Le PM semble avoir complètement oublié ses propres recommandations tenues en conseil des ministres le 5 juillet 2010. Le Conseil avait rappelé que « ces imperfections ne doivent cependant pas servir de prétexte à des revendications anarchiques quelconques de la part de quelque parti politique que ce soit, étant donné que des voies de recours sont prévues par la Loi pour rétablir dans ses droits tout candidat indûment privé des suffrages exprimés en sa faveur ».

Aujourd’hui c’est le PM qui tente de violer la loi, au mépris des voies de recours. La finalité du PM présente des convergences avec les intérêts d’un des deux candidats.
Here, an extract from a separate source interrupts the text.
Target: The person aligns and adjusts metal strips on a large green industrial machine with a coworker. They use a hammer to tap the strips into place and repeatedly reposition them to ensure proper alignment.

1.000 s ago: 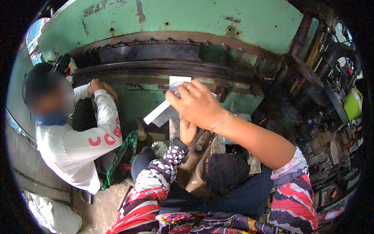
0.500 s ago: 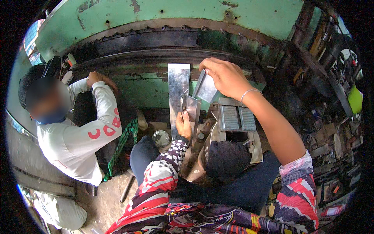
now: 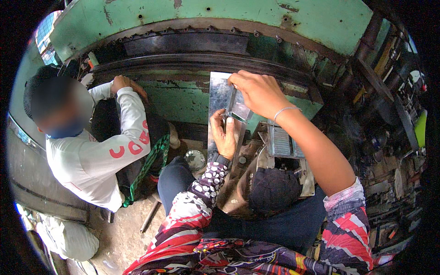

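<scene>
My right hand (image 3: 259,94) grips a shiny bent sheet-metal piece (image 3: 240,109) by its upper end, fingers wrapped over the edge. Just below it, my left hand (image 3: 224,137) has its thumb and forefinger raised on either side of a second metal piece's edge, close against the lower end of the first. Much of that second piece is hidden by my fingers and the upper piece. Behind both hands stands a long, flat, silvery metal strip (image 3: 218,94), upright in the picture.
A green machine (image 3: 220,13) with a dark bar spans the far side. To the left, a person in a white sleeve (image 3: 123,149) sits close by. Ridged metal blocks (image 3: 280,143) and a black cloth-like thing (image 3: 275,189) lie near my knees. Metal scraps (image 3: 394,183) crowd the right.
My right hand has brought its bent piece down and left onto the piece at my left hand. My left fingers have shifted up and spread around the edge. The view has turned slightly.
</scene>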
Alpha Condé, le candidat hors temps

Ce qui est paradoxal avec cet opposant est qu’il laisse passer les délais de recours requis avant de réagir. Il n’a pas réagi quand il le fallait pour contester les résultats du 1er tour.
La proclamation des résultats a été accueillie par son parti avec effervescence. Il s’en est félicité, congratulé en estimant que les compteurs sont remis à zéro comme si les électeurs du premier tour qui ont voté pour les deux candidats arrivés en tête allaient profondément modifier leur vote au second tour. Il ne donne pas l’exemple où un tel scénario s’est passé. Cependant il caresse l’espoir de suivre le sort de l’actuelle présidente du Libéria. Lors des élections présidentielles dans ce pays, Madame Johnson-Sirleaf avaient obtenu 59,4 contre 40% à son adversaire. Au premier tour le footballeur George Weah était arrivé en tête avec 28 % tandis que la future élue a recueilli 20%. Contrairement à ces deux candidats il n’y a pas une différence de 25% entre les deux candidats au premier tour. D’autant que le challenger de Alpha Condé, tout comme lui dispose de réserves des voix, celles invalidées et celles résultant des jeux d’alliance. Son adversaire dispose même d’une très confortable réserve car les candidats arrivés en 3ème et 6ème positions se sont ralliés à lui (avec 17% d’apport potentiel). Tandis que la nébuleuse de partis qui se sont associés à lui totalise à peine 16%.
Et si’ il n’est pas sûr que les consignes de vote soient effectivement suivies, cela est valable pour les deux camps. Un ne peut pas prétendre pouvoir attirer tous les votes de ceux dont les suffrages n’ont pas été pris en compte ou de tous les autres électeurs qui ont voté pour les candidats malheureux du premier tour. Ce n’est que de la pure démagogie. C’est plus que du nombrilisme, c’est une surestimation de soi.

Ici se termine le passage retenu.